Not your garden-variety trolls...
Not your garden-variety trolls...

The cast of characters

We covered several techniques for weeding out spammers in a previous post, so this time we'll take a look at coping with the other side of the spectrum.

Huge, large-scale social networks like Facebook, Google+ or LinkedIn are much less prone to troll-like behaviour for two reasons: they generally require actively connecting with other users first via a friend request of some sort, and they often insist on associating your real-life identity with your account(s).

On the flip side, Twitter's tolerance of near-anonymity (they require pseudonyms, but nothing else) makes it a much larger target for trolls and spammers. Other sites like 4chan and Slashdot (and to a lesser extent, Craigslist) are well known for allowing fully anonymous interactions to occur. and In turn, their reporting systems, moderation tools, and automatic spam management appear to be particularly refined, most likely out of sheer necessity.

All three positions on the identity dial work well (and are successful) in their own way(s), so I'm not going to argue which is the better approach (suffice it to say that I lean towards the middle ground of pseudonymity.) However, from my experience, you'll see three broad strokes of bad behaviour in social networks and community sites, outside of the easy targets we've already covered. Of course, this depends entirely on how you handle identity on your site, and on your site's intended purpose.

1. The persistent troll who just won't quit.

This is probably the most common of the three variants you'll see. Often (although not always), these are tech-savvy users who know how to anonymize their accounts and bypass your basic security restrictions (i.e. IP/email address bans, content filtering). Most often you'll have to be just as persistent as they are in order to handle them, and be diligent about monitoring your site — which means banning quickly and quietly.
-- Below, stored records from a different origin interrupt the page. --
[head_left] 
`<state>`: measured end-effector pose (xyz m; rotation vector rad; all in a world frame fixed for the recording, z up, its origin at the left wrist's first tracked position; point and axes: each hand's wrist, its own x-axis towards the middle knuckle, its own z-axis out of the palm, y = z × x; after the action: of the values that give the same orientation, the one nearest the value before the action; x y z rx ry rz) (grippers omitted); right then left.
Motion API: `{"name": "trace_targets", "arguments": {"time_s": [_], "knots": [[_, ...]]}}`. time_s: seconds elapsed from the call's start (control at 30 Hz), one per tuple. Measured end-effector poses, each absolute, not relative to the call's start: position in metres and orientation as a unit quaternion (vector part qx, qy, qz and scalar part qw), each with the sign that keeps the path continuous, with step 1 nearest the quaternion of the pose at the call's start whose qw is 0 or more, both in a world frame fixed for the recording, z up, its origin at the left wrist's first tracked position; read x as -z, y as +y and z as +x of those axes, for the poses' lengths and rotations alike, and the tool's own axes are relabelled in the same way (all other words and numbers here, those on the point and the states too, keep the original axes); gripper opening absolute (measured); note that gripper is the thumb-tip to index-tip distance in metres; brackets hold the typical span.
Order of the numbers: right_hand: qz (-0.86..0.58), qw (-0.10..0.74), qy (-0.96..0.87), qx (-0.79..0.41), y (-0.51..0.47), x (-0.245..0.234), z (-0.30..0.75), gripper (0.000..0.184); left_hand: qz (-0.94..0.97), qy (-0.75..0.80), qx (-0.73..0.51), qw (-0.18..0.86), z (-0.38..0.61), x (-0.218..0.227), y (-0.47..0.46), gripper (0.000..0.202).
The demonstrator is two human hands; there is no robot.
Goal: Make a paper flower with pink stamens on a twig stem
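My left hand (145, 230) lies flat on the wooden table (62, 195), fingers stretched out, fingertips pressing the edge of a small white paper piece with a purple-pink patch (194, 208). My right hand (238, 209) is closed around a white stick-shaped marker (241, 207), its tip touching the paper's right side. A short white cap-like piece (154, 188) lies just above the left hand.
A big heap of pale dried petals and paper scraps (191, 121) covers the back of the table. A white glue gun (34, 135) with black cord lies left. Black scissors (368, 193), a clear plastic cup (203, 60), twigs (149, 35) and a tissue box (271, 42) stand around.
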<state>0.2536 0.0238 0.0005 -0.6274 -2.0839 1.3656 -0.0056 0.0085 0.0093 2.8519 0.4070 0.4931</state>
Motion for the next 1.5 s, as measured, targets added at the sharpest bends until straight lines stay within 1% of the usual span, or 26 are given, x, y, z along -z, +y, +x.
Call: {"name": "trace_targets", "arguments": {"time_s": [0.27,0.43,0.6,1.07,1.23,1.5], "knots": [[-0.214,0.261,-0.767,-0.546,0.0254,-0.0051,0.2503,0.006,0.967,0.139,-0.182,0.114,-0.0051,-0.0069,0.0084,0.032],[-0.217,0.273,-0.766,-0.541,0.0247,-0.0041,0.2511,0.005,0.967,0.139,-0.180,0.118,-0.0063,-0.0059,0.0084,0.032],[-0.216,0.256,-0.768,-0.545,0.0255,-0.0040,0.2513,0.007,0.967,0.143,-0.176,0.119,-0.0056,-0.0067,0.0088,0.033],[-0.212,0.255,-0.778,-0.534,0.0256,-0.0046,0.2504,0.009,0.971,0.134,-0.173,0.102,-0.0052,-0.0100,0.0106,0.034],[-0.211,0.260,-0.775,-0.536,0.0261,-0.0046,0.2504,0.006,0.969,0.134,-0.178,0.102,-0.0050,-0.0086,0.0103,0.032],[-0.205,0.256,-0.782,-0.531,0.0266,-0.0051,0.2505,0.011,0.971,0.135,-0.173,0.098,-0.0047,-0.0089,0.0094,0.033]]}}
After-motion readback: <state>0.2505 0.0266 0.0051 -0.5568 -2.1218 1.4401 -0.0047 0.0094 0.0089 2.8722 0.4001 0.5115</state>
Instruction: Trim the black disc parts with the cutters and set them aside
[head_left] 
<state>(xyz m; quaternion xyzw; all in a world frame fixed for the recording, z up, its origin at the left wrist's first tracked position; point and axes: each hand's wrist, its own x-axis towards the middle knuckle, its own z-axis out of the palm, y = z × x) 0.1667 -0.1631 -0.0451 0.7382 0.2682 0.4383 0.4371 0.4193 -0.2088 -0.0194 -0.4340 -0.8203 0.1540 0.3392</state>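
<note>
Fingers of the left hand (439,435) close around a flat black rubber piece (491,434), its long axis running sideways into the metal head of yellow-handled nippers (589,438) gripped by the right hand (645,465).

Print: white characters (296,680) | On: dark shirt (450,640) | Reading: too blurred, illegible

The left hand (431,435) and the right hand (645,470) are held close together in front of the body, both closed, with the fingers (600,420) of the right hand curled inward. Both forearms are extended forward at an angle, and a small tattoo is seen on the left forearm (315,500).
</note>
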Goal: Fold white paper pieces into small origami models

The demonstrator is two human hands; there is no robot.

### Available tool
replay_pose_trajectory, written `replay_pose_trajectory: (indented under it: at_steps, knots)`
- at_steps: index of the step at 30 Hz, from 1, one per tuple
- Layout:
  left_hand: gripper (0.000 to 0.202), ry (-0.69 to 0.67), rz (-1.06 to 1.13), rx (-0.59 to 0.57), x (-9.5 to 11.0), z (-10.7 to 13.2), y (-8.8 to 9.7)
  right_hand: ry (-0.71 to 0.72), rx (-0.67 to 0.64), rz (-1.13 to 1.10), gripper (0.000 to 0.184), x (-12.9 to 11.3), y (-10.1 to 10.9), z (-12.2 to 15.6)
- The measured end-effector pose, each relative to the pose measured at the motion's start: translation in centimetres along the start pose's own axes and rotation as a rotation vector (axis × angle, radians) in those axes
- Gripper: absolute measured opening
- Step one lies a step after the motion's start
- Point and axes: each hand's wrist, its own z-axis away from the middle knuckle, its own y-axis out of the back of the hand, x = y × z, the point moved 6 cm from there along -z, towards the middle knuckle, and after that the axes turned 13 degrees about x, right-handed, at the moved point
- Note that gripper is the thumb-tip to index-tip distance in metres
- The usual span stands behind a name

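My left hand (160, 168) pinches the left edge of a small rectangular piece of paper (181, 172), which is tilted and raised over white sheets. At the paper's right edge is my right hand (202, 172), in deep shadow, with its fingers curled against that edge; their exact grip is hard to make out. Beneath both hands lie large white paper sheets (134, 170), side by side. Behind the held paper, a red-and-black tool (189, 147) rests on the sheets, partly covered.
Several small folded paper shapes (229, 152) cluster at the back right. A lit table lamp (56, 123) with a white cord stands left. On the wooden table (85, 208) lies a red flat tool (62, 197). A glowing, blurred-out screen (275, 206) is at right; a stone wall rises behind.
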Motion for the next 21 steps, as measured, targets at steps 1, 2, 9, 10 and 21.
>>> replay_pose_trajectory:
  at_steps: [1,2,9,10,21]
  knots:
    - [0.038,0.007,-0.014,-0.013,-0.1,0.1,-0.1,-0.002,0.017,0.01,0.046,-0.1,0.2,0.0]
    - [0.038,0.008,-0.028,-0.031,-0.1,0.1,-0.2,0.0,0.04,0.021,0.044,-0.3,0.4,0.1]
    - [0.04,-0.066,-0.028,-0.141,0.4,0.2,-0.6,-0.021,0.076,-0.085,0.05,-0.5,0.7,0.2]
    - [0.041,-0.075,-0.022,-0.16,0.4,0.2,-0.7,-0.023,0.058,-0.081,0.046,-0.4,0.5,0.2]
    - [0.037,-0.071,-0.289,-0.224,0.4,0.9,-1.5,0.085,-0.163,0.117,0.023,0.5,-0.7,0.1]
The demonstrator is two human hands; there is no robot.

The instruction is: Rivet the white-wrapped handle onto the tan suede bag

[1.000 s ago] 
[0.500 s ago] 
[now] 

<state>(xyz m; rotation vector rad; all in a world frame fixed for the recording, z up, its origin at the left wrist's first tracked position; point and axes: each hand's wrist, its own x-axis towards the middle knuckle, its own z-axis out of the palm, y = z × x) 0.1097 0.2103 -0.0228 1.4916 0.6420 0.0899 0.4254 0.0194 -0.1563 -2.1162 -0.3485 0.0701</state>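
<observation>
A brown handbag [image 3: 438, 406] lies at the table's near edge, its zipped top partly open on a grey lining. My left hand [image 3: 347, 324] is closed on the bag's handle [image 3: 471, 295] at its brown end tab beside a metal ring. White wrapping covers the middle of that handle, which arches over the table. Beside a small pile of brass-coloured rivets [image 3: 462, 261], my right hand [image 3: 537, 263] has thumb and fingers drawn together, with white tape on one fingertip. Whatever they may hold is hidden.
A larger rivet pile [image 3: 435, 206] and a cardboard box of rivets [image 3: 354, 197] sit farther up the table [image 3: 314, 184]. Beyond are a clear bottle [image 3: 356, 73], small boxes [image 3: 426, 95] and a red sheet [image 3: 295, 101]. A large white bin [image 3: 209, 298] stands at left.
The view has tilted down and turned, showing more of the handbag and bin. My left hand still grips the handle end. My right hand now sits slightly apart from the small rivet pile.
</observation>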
These can often be the noisiest types of trolls. If they're motivated, they may create a new account every few hours, post vulgar or offensive comments or content, and disappear, only to re-surface elsewhere under a different handle, from a different IP, a few hours later. Eventually they'll get bored and leave, or become frustrated at your bans, but it's still not a lot of fun to deal with.

If you want to be a little less conspicuous, a commonly used moderation pattern in this situation is to use a special "troll flag" to limit these accounts without explicitly banning them. Depending on the software you use to operate your community, this may or may not be the simplest thing to implement. The limitation you choose is totally arbitrary; in our case, we use two tiers of account-limiting; the first prevents interacting with other users directly, the second prevents any kind of interaction at all aside from with their own content.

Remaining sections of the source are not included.